Book talks are brief, enthusiastic oral descriptions of a book that a student has read. They are also given with the intention of encouraging others to read the book.  As adults this is something we do naturally, but how do we create the conditions to have our students do this as naturally as we do ourselves?

This very idea is explored in a 2016 article,  “Get Them Talking! Using Student-Led Book Talks in the Primary Grades,” by Alida K. Hudson in The Reading Teacher, volume 70 (2).

According to our Atlantic Canada English Language Arts Curriculum Grades K-3, …”children in the early years should be able to express thoughts and describe feelings or experiences, express opinions, and listen to the ideas and opinions of others” p. 24 In addition, “students should be engaging in informal oral presentations” p. 25 …and as well, “regard reading/viewing as sources of interest, enjoyment, and information” p. 27.  Alida Hudson’s concise article lays out the steps to creating this possibility within our classrooms.
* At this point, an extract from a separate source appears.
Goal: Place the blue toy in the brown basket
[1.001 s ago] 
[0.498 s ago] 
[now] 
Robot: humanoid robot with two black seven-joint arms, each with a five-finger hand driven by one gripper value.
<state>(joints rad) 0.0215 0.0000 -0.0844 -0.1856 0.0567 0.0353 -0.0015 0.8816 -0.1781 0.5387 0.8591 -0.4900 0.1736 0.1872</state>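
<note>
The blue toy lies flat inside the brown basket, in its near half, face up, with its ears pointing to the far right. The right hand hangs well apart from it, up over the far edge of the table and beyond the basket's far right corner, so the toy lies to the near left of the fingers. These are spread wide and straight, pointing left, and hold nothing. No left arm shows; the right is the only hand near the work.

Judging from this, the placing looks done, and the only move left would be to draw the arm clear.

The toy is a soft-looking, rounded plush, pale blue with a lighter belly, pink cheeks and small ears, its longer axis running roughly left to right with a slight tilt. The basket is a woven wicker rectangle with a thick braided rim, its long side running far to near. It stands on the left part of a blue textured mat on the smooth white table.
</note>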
To begin, it is important to remember that implementation should be done over the course of several weeks with a  slow, gradual release of responsibility to the students. Alida Hudson suggests the following process:

Step 1: Model, Model, Model

Search the internet for videos of young students giving book talks and pick ones that are good examples.  Share these with students at the beginning of reading time each day for about a week.  After the first cuple of days also begin to ask the students to discuss with their neighbor what they noticed about the books talks. Guide them to see that the book talks all idenify the title and author of the book, discuss the main character of the story and the main idea. Also share during this time that adults often share and recommend books to each other that they enjoy. This helps them understand the purpose of the book talks – to get others to read the book!

Step 2: Direct Instruction

After taking the first week to introduce book talks to students, begin providing direct instruction. After reading a book aloud to your class explain how to prepare a book talk and what information is needed. Consider the creation of an anchor chart like the one shown. The chart will provide the scaffold students need to practice the conversation they will be having about their book. As the teacher, you can then model giving a book talk using the anchor chart with a book you read previously.  Repeat modeling book talks for several days using the chart.
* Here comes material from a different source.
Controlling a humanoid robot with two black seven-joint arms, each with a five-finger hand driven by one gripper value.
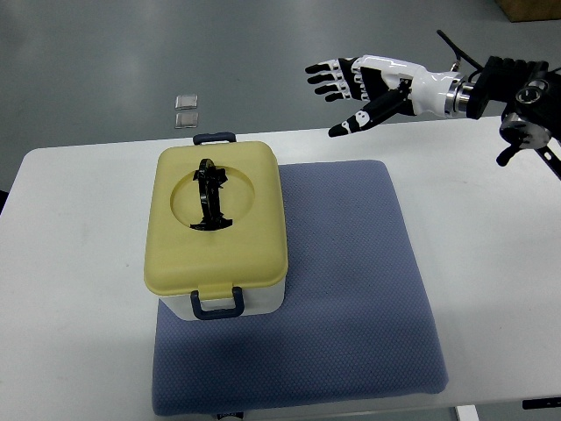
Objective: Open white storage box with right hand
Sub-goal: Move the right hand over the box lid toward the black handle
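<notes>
Storage box (216,230), 1, white with yellow lid and 2 dark latches, sits closed on 1 blue mat (351,298) on tabletop (70,263). Right robot hand (351,88) hovers beyond the far edge, fingers spread, holding nothing. 2 small clear packets (187,110) on floor.

I'm reading no text anywhere in the top view. I'm seeing no label, brand or number on the storage box (216,230), its yellow lid (250,202) or the blue mat (351,289). The white marks on the right hand (346,96) aren't resolving into anything legible.
</notes>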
(“Get Them Talking! Using Student-Led Book Talks in the Primary Grades”, by Alida K. Hudson in The Reading Teacher, volume 70 (2). )

Step 3: Practice Makes Perfect

Once direct instruction is completed have students prepare book talks in small groups using texts that they already know well and on which they have background knowledge. Each student in the group prepares one section of the book talk.  Have the groups prepare different book talks over several days ensuring each student has a different role each day. To build independence begin working with students in small groups during reading workshop to develop their own complete book talk.

 Step 4: Present

Once some students have their book talks prepared, they take turns presenting. They hold the book with one hand and their written book talk paper in the other to speak.  When finished, celebrate, and allow a few questions. Continue meetings with students in small groups to prepare their book talks until all have had their chance to share. Students should now be prepared to move forward on their own preparing future book talks. You may even want to consider one day of the week as the “Book Talk” day.
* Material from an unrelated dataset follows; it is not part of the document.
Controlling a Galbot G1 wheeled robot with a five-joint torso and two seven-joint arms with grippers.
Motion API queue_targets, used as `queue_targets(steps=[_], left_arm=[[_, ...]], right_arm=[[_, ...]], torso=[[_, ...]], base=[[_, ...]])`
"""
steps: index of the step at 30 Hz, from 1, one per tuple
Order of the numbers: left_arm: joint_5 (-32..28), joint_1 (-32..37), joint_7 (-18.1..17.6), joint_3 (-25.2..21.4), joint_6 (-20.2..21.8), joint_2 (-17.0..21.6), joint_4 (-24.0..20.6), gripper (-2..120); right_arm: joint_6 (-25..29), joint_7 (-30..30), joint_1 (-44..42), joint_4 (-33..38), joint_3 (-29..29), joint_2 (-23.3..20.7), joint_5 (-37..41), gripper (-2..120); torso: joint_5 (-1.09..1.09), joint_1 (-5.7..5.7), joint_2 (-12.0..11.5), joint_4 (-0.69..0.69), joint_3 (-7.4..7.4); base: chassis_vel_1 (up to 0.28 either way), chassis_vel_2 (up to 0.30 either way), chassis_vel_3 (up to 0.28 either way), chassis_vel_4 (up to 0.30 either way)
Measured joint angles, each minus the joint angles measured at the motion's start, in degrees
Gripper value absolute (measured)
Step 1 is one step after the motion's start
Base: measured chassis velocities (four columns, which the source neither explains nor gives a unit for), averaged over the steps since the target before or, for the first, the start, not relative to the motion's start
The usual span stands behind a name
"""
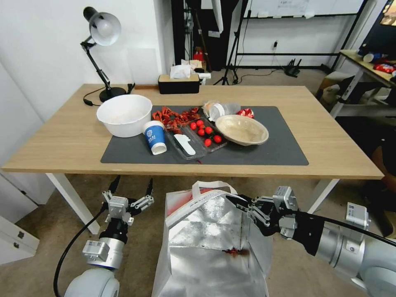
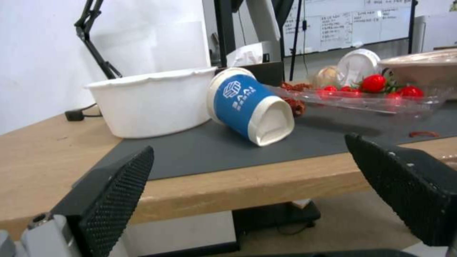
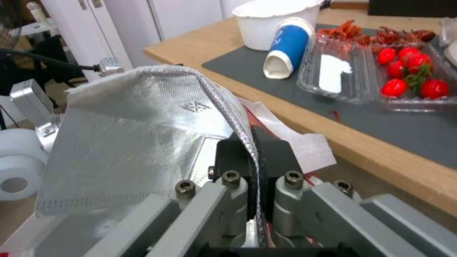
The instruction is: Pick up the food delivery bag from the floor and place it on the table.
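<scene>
The food delivery bag (image 1: 206, 239) stands open just below the front edge of the table (image 1: 62, 140), its silver foil lining facing up and a white strap handle at its far rim. Its base is cut off from view, so I cannot tell whether it rests on the floor (image 1: 41, 231). My right gripper (image 1: 235, 201) is shut on the bag's right rim, and in the right wrist view the foil edge (image 3: 133, 142) runs between the pinched fingers of that gripper (image 3: 252, 142). My left gripper (image 1: 131, 187) is open, left of the bag and apart from it, pointing at the table's edge (image 2: 248, 144).
On the table's dark grey mat (image 1: 280, 148) lie a white bowl (image 1: 123, 114), a tipped blue cup (image 1: 155, 138), a clear tray of tomatoes (image 1: 204, 134) and a beige bowl (image 1: 241, 129). A lamp (image 1: 101, 31) and tissue box (image 1: 178, 82) stand behind. A white table leg (image 1: 72, 198) is near my left arm.
</scene>
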Motion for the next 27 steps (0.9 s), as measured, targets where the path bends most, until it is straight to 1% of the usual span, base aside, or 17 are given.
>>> queue_targets(steps=[6,8,10,12,15,16,22,24,26,27], left_arm=[[-0.19,-0.12,-0.02,-0.11,0.00,0.01,-0.08,100],[-0.19,-0.13,-0.02,-0.11,0.00,0.00,-0.08,100],[-0.19,-0.20,-0.02,0.04,0.00,-0.09,-0.04,100],[-0.18,-0.20,-0.02,0.08,0.00,-0.11,-0.04,100],[-0.18,-0.10,-0.02,0.00,0.00,-0.13,-0.13,100],[-0.18,-0.10,-0.02,0.00,0.00,-0.13,-0.13,100],[-0.23,-0.11,-0.03,-0.26,-0.02,0.00,-0.17,100],[-0.45,-0.16,-0.04,-0.15,-0.67,-0.04,-0.10,100],[-0.80,-0.32,0.36,-0.01,-2.94,-0.16,0.64,100],[-0.79,-0.31,0.79,0.01,-2.92,-0.22,0.66,100]], right_arm=[[0.51,-0.01,-0.23,0.00,-0.25,0.55,-0.46,0],[0.52,-0.01,-0.26,0.00,-0.25,0.57,-0.48,0],[0.64,0.00,-0.46,0.00,-0.13,0.75,-0.59,0],[0.67,0.00,-0.49,0.00,-0.12,0.79,-0.59,0],[0.95,-0.01,-0.48,0.00,-0.11,0.92,-0.78,0],[0.95,-0.01,-0.48,0.00,-0.11,0.92,-0.78,0],[1.14,-0.18,-0.42,0.00,-0.15,1.04,-0.90,0],[1.17,-0.18,-0.44,0.00,-0.13,1.07,-0.95,0],[1.18,-0.19,-0.46,0.00,-0.12,1.17,-1.05,0],[1.19,-0.19,-0.46,0.00,-0.12,1.26,-1.14,0]], torso=[[0.00,0.78,1.83,0.00,1.02],[0.00,0.80,1.89,0.00,1.06],[0.00,1.23,2.89,0.00,1.65],[0.00,1.32,3.09,0.00,1.77],[0.00,1.88,4.38,0.00,2.50],[0.00,1.88,4.38,0.00,2.50],[0.00,2.67,6.15,0.00,3.49],[0.00,2.89,6.61,0.00,3.72],[0.00,3.24,7.35,0.00,4.12],[0.00,3.38,7.68,0.00,4.31]], base=[[0.000,0.000,0.000,0.000],[0.000,0.000,0.000,0.000],[0.000,0.000,0.000,0.000],[0.000,0.000,0.000,0.000],[0.000,0.000,0.000,0.000],[0.000,0.000,0.000,0.000],[0.000,0.000,0.000,0.000],[0.000,0.000,0.000,0.000],[0.000,0.000,0.000,0.000],[0.000,0.000,0.000,0.000]])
Step 5:  Model, Model, Model and Accommodate as Needed

Throughout the year periodically model book talks and reference the anchor chart.  Consider pairing students reluctant to talk with a partner to book talk a text that they have both read. To support EAL students or other learners provide sentence stems and opportunities to practice prior to their turn to speak to the class. Another modification could be to allow a student to share with you verbally their book talk while you transcribe. When it is their turn to present, you could share the book talk for them as the child holds the book. Enrichment opportunities might include book talks to be delivered during an assembly or via the morning announcements or video recordings for other classrooms. Challenge students to consider giving the book talk from the perspective of one of the characters.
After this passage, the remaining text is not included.